Problem description:
An exact reproduction of all the entries below is required.

-------

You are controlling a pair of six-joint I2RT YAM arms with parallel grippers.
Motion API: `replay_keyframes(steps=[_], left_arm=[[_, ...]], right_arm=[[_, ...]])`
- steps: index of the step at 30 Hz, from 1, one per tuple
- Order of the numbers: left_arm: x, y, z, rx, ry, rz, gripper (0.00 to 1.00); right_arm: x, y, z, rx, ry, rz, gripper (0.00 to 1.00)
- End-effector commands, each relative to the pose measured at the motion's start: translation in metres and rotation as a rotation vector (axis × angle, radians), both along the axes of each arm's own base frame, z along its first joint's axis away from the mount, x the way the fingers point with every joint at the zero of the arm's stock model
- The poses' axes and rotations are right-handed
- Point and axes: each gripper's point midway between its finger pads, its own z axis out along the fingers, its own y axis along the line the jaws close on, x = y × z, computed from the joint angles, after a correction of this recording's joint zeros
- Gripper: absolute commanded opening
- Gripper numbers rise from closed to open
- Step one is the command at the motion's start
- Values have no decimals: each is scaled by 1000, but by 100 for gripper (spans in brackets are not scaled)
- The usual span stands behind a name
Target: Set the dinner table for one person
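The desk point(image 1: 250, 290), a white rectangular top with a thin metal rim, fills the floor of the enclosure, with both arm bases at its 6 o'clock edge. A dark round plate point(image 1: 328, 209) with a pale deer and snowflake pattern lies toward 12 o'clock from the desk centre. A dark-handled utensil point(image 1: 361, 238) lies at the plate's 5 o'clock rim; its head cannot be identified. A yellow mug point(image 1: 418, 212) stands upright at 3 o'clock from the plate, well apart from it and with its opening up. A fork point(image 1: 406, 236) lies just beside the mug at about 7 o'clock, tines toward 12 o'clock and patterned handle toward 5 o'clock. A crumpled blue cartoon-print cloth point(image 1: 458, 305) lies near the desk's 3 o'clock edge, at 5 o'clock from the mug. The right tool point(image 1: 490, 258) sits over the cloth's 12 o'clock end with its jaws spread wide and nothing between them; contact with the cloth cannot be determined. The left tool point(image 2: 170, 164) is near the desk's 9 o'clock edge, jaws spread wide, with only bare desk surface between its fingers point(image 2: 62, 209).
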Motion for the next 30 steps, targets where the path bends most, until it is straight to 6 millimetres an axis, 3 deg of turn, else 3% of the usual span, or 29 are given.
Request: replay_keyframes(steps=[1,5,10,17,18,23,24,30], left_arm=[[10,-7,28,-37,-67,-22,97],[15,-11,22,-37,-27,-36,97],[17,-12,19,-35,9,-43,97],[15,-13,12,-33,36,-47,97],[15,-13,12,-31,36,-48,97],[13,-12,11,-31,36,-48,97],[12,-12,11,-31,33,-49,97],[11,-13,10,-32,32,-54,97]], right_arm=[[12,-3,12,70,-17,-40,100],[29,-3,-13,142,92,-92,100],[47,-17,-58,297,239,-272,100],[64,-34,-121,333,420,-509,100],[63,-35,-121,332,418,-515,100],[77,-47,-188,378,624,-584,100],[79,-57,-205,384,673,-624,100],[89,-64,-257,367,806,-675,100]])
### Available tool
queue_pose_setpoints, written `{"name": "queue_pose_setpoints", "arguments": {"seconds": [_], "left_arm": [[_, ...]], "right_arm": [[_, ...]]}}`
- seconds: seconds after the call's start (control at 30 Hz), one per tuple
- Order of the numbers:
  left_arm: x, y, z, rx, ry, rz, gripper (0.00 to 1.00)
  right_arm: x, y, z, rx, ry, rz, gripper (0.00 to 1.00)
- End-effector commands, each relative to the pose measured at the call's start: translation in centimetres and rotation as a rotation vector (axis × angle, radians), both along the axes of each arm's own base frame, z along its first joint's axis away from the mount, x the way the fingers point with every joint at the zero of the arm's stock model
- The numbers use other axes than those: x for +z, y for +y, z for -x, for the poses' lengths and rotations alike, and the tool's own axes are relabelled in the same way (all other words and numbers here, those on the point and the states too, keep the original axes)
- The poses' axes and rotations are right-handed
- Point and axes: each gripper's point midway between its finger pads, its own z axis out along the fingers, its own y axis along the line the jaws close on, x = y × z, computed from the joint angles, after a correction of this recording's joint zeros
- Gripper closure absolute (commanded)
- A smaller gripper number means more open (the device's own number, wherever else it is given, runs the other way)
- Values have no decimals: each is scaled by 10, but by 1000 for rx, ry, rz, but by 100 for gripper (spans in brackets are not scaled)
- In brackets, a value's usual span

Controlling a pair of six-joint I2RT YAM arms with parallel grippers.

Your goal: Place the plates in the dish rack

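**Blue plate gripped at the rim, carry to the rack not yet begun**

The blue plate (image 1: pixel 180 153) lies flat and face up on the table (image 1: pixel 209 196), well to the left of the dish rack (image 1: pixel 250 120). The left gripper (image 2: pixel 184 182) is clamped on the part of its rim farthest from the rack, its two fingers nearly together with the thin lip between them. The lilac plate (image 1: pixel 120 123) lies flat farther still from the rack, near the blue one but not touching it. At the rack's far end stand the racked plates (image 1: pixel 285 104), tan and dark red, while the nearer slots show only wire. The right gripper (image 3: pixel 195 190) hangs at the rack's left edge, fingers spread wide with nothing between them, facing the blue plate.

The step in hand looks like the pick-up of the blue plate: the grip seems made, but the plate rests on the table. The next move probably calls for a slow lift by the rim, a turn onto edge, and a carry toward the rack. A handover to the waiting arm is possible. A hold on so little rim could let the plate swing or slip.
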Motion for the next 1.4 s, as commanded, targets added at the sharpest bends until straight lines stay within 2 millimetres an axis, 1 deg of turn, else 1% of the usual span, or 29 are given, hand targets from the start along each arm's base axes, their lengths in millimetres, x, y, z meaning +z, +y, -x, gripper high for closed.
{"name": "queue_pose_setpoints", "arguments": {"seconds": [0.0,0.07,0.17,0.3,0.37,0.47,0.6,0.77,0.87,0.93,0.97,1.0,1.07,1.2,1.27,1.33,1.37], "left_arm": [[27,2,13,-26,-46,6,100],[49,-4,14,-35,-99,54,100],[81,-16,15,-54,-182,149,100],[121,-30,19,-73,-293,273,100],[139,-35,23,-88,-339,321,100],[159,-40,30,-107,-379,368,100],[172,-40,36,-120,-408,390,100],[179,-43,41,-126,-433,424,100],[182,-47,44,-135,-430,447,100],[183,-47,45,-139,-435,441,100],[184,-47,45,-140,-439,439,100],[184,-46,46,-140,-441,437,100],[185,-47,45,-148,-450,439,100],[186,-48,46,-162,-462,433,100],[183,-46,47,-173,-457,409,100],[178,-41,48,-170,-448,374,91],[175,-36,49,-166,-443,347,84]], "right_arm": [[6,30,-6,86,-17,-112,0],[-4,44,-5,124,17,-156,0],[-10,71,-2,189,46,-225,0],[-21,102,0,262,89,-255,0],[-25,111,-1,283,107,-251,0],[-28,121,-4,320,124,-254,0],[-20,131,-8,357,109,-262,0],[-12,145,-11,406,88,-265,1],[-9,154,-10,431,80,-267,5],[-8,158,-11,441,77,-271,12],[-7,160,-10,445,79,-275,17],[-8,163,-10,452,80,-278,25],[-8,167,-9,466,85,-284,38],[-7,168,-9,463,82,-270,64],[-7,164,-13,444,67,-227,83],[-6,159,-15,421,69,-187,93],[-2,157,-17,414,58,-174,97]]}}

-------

Your response:
You are controlling a pair of six-joint I2RT YAM arms with parallel grippers.
Motion API: `replay_keyframes(steps=[_], left_arm=[[_, ...]], right_arm=[[_, ...]])`
- steps: index of the step at 30 Hz, from 1, one per tuple
- Order of the numbers: left_arm: x, y, z, rx, ry, rz, gripper (0.00 to 1.00); right_arm: x, y, z, rx, ry, rz, gripper (0.00 to 1.00)
- End-effector commands, each relative to the pose measured at the motion's start: translation in metres and rotation as a rotation vector (axis × angle, radians), both along the axes of each arm's own base frame, z along its first joint's axis away from the mount, x the way the fingers point with every joint at the zero of the arm's stock model
- The poses' axes and rotations are right-handed
- Point and axes: each gripper's point midway between its finger pads, its own z axis out along the fingers, its own y axis along the line the jaws close on, x = y × z, computed from the joint angles, after a correction of this recording's joint zeros
- Gripper: absolute commanded opening
- Gripper numbers rise from closed to open
- Step one is the command at the motion's start
- Values have no decimals: each is scaled by 1000, but by 100 for gripper (spans in brackets are not scaled)
- The usual span stands behind a name
Target: Set the dinner table for one person
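The desk point(image 1: 250, 290), a white rectangular top with a thin metal rim, fills the floor of the enclosure, with both arm bases at its 6 o'clock edge. A dark round plate point(image 1: 328, 209) with a pale deer and snowflake pattern lies toward 12 o'clock from the desk centre. A dark-handled utensil point(image 1: 361, 238) lies at the plate's 5 o'clock rim; its head cannot be identified. A yellow mug point(image 1: 418, 212) stands upright at 3 o'clock from the plate, well apart from it and with its opening up. A fork point(image 1: 406, 236) lies just beside the mug at about 7 o'clock, tines toward 12 o'clock and patterned handle toward 5 o'clock. A crumpled blue cartoon-print cloth point(image 1: 458, 305) lies near the desk's 3 o'clock edge, at 5 o'clock from the mug. The right tool point(image 1: 490, 258) sits over the cloth's 12 o'clock end with its jaws spread wide and nothing between them; contact with the cloth cannot be determined. The left tool point(image 2: 170, 164) is near the desk's 9 o'clock edge, jaws spread wide, with only bare desk surface between its fingers point(image 2: 62, 209).
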Motion for the next 30 steps, targets where the path bends most, until it is straight to 6 millimetres an axis, 3 deg of turn, else 3% of the usual span, or 29 are given.
Request: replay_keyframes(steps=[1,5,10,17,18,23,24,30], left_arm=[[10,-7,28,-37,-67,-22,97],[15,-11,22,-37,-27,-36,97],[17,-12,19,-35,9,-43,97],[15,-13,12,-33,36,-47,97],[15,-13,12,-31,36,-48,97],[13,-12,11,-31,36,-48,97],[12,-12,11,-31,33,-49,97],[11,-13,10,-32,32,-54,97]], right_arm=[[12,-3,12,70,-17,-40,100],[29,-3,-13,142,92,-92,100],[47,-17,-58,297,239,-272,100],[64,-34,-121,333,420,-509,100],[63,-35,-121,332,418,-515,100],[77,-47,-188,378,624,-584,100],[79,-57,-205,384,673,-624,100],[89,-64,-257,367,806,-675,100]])
### Available tool
queue_pose_setpoints, written `{"name": "queue_pose_setpoints", "arguments": {"seconds": [_], "left_arm": [[_, ...]], "right_arm": [[_, ...]]}}`
- seconds: seconds after the call's start (control at 30 Hz), one per tuple
- Order of the numbers:
  left_arm: x, y, z, rx, ry, rz, gripper (0.00 to 1.00)
  right_arm: x, y, z, rx, ry, rz, gripper (0.00 to 1.00)
- End-effector commands, each relative to the pose measured at the call's start: translation in centimetres and rotation as a rotation vector (axis × angle, radians), both along the axes of each arm's own base frame, z along its first joint's axis away from the mount, x the way the fingers point with every joint at the zero of the arm's stock model
- The numbers use other axes than those: x for +z, y for +y, z for -x, for the poses' lengths and rotations alike, and the tool's own axes are relabelled in the same way (all other words and numbers here, those on the point and the states too, keep the original axes)
- The poses' axes and rotations are right-handed
- Point and axes: each gripper's point midway between its finger pads, its own z axis out along the fingers, its own y axis along the line the jaws close on, x = y × z, computed from the joint angles, after a correction of this recording's joint zeros
- Gripper closure absolute (commanded)
- A smaller gripper number means more open (the device's own number, wherever else it is given, runs the other way)
- Values have no decimals: each is scaled by 10, but by 1000 for rx, ry, rz, but by 100 for gripper (spans in brackets are not scaled)
- In brackets, a value's usual span

Controlling a pair of six-joint I2RT YAM arms with parallel grippers.

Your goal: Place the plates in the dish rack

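**Blue plate gripped at the rim, carry to the rack not yet begun**

The blue plate (image 1: pixel 180 153) lies flat and face up on the table (image 1: pixel 209 196), well to the left of the dish rack (image 1: pixel 250 120). The left gripper (image 2: pixel 184 182) is clamped on the part of its rim farthest from the rack, its two fingers nearly together with the thin lip between them. The lilac plate (image 1: pixel 120 123) lies flat farther still from the rack, near the blue one but not touching it. At the rack's far end stand the racked plates (image 1: pixel 285 104), tan and dark red, while the nearer slots show only wire. The right gripper (image 3: pixel 195 190) hangs at the rack's left edge, fingers spread wide with nothing between them, facing the blue plate.

The step in hand looks like the pick-up of the blue plate: the grip seems made, but the plate rests on the table. The next move probably calls for a slow lift by the rim, a turn onto edge, and a carry toward the rack. A handover to the waiting arm is possible. A hold on so little rim could let the plate swing or slip.
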Motion for the next 1.4 s, as commanded, targets added at the sharpest bends until straight lines stay within 2 millimetres an axis, 1 deg of turn, else 1% of the usual span, or 29 are given, hand targets from the start along each arm's base axes, their lengths in millimetres, x, y, z meaning +z, +y, -x, gripper high for closed.
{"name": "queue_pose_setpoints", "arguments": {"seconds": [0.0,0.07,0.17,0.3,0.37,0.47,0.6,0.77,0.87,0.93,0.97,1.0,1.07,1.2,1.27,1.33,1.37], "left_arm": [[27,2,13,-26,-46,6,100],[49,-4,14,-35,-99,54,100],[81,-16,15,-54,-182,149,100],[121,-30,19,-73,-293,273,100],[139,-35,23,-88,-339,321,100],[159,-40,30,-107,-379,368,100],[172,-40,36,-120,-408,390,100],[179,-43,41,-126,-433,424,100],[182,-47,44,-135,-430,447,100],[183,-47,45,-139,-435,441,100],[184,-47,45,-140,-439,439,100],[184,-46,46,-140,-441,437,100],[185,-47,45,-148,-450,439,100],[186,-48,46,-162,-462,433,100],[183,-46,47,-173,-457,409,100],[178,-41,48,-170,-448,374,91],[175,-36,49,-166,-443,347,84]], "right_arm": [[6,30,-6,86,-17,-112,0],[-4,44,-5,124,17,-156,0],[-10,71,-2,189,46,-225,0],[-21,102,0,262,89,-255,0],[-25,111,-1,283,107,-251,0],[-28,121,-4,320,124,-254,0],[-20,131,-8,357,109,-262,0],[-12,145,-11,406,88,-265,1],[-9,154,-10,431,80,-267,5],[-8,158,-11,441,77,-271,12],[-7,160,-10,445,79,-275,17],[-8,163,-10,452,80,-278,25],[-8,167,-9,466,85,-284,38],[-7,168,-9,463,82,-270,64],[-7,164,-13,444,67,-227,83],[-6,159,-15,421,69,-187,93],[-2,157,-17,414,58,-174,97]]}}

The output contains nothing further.